For databases over ~50 GB where logical dumps take too long, do nightly file-level backups of the data directory paired with continuous WAL archiving (see the dedicated PostgreSQL WAL article).

source_directories:
    - /var/lib/postgresql/15/main
    - /var/lib/postgresql/wal_archive

before_backup:
    - psql -U postgres -c "SELECT pg_backup_start('borgmatic')"

after_backup:
    - psql -U postgres -c "SELECT pg_backup_stop()"

# Don't dump separately -- the file-level snapshot + WAL is the backup
postgresql_databases: []

The before_backup / after_backup hooks tell PostgreSQL "I'm doing a base backup" so the WAL stream stays consistent with the file copy.

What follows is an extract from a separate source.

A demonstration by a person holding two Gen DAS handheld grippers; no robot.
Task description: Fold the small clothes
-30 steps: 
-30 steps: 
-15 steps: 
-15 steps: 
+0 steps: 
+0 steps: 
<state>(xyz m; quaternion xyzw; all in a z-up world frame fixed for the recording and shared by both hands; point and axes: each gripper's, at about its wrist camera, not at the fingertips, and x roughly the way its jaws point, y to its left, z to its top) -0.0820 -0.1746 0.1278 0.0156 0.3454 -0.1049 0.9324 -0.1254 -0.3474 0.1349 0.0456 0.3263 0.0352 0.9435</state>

Pre/post hooks for application coordination

If your application has its own backup logic (FreePBX®'s backup module, Mailcow's helper script, Nextcloud's maintenance mode), wrap it in borgmatic hooks so a single cron job covers everything:

before_backup:
    - /usr/local/bin/maintenance-mode-on
    - /usr/sbin/fwconsole backup --backup=auto-daily

after_backup:
    - /usr/local/bin/maintenance-mode-off

If a hook fails, borgmatic logs it and continues by default; set before_backup_after_error if you want failures to abort the whole run.

Common pitfalls

• Passphrase loss = data loss. Borg can't decrypt without the passphrase. Store it in your password manager AND printed in a sealed envelope in the safe AND in a second password manager owned by a different person. See the encrypted-backup key management article.
• Repository moves break borg's cache. If you change the SSH URL or move the repo, run borg break-lock and re-run; first backup after the move is slow as borg rebuilds the local cache.
• Compaction needs scheduling. Add compact: true under checks: or run borg compact periodically; otherwise the repo grows even when archives are pruned.
• SSH key auth required. Borgmatic doesn't prompt for SSH passwords; configure ssh-agent or a key dedicated to backup with no passphrase, kept in /root/.ssh/ with 0600.

Output monitoring

Pair borgmatic with the healthchecks integration shown above so silent failures get caught. The healthcheck side alerts when a ping doesn't arrive in the expected window; set the window slightly longer than your slowest expected backup so warnings don't fire on legitimate long runs.